Former Goldman-Sachs chairman believes US economy in similar spot to pre-recession 2008; too dependent on consumers
Former Goldman-Sachs Asset Management chairman Jim O’Neill said the US economy is turning “riskily dependent” on an already “overleveraged consumer”. The warning, which comes with shades of the last recession, was raised last Wednesday on CNBC.
He continued: “It’s like, on some ways, like in 2008”. O’Neill, an economist, currently hold s chair in Chatham House, an international affairs think tank.
Q2 saw US consumer debt grow by 1.4% – valued at $192 billion – to reach close to $13.9 trillion. The peak before the 2008 recessin was $12.7 trillion, as recorded by the New York Fed.
When contrasted against household worth, though, the debt is at about 50% of where it was when the ongoing economic expansion began – standing now at 14.4% vs.
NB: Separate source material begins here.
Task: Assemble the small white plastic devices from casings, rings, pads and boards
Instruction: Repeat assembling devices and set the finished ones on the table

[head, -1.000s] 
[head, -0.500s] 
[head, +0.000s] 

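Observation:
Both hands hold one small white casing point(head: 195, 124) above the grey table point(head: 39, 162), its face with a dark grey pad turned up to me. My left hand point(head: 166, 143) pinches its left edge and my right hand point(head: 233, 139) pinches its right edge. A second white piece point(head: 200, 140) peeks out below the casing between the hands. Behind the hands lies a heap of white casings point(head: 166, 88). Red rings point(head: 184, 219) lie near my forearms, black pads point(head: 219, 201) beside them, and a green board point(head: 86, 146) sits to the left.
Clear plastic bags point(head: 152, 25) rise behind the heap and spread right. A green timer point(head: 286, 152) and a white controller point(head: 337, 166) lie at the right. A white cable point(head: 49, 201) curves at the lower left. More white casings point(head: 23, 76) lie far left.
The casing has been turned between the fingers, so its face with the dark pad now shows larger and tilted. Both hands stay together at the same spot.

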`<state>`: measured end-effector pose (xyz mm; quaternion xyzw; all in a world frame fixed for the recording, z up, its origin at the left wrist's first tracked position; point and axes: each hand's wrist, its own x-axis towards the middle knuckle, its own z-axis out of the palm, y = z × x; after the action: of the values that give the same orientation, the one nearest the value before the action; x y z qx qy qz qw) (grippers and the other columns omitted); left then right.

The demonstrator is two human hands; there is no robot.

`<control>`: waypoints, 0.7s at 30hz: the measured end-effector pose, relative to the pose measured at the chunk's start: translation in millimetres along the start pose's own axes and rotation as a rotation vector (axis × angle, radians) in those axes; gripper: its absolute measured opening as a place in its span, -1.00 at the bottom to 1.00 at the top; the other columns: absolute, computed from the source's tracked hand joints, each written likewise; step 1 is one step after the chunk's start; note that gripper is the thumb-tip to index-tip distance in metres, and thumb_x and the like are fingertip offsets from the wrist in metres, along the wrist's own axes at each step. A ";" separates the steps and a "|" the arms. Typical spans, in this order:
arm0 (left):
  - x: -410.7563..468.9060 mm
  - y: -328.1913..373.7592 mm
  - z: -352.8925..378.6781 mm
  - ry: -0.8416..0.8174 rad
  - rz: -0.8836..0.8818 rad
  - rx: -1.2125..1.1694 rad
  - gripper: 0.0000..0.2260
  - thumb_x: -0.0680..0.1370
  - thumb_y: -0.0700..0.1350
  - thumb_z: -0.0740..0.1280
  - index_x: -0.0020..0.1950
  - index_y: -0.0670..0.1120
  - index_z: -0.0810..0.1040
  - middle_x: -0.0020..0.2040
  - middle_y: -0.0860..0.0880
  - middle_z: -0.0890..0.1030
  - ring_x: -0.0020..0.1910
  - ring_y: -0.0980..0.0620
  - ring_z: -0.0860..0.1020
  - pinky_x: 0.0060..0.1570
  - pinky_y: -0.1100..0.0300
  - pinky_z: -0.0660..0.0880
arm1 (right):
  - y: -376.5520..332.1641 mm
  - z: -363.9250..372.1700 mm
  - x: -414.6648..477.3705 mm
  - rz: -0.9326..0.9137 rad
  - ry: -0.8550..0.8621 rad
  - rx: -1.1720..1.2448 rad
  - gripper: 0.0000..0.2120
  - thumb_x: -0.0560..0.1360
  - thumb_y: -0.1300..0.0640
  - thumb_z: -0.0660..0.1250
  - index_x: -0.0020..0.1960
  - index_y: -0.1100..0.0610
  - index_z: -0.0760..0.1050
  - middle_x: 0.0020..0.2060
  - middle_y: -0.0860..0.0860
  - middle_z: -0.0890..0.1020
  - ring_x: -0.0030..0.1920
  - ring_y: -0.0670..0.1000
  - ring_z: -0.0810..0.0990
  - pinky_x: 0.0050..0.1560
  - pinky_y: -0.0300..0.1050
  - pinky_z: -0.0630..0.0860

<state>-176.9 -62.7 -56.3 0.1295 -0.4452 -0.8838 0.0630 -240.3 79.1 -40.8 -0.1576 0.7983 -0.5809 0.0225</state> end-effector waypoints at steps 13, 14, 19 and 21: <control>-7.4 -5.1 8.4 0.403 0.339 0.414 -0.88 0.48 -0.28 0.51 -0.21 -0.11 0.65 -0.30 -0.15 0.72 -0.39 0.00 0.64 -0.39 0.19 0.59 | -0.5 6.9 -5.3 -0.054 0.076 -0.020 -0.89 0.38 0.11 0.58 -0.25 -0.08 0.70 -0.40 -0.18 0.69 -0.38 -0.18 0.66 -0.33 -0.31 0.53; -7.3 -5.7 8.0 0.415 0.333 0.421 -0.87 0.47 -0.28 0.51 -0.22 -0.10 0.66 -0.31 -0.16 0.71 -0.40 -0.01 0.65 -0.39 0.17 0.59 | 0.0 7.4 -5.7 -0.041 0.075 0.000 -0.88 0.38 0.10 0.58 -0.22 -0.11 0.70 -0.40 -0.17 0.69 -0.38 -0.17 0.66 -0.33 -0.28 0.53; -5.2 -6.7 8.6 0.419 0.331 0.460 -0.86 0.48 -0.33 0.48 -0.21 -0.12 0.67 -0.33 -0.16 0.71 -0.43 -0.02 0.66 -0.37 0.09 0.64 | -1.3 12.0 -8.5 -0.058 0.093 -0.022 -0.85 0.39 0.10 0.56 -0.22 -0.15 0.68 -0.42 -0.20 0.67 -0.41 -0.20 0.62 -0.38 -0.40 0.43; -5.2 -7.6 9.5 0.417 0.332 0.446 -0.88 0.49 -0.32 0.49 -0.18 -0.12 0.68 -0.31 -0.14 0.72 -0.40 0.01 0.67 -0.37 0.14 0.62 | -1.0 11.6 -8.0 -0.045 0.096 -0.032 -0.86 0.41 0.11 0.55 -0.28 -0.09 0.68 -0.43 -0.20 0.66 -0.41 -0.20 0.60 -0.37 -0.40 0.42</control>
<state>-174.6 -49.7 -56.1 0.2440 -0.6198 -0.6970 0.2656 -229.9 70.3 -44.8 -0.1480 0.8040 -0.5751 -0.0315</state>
June 2009’s 27.4%.
As part of a Fast Money Halftime Report interview, O’Neill highlighted that economic strength relies on consumer expenditure, “which is fine unless financial conditions tighten unexpectedly” and those customers who hold the debt “can’t keep up the consumption.”
Those were the circumstances that took to the 2009 financial crisis that opened the gateways for the Great Recession: the greatest economic disaster in North America since the Great Depression.
About 66% of U.S. economic growth comes from consumer spending.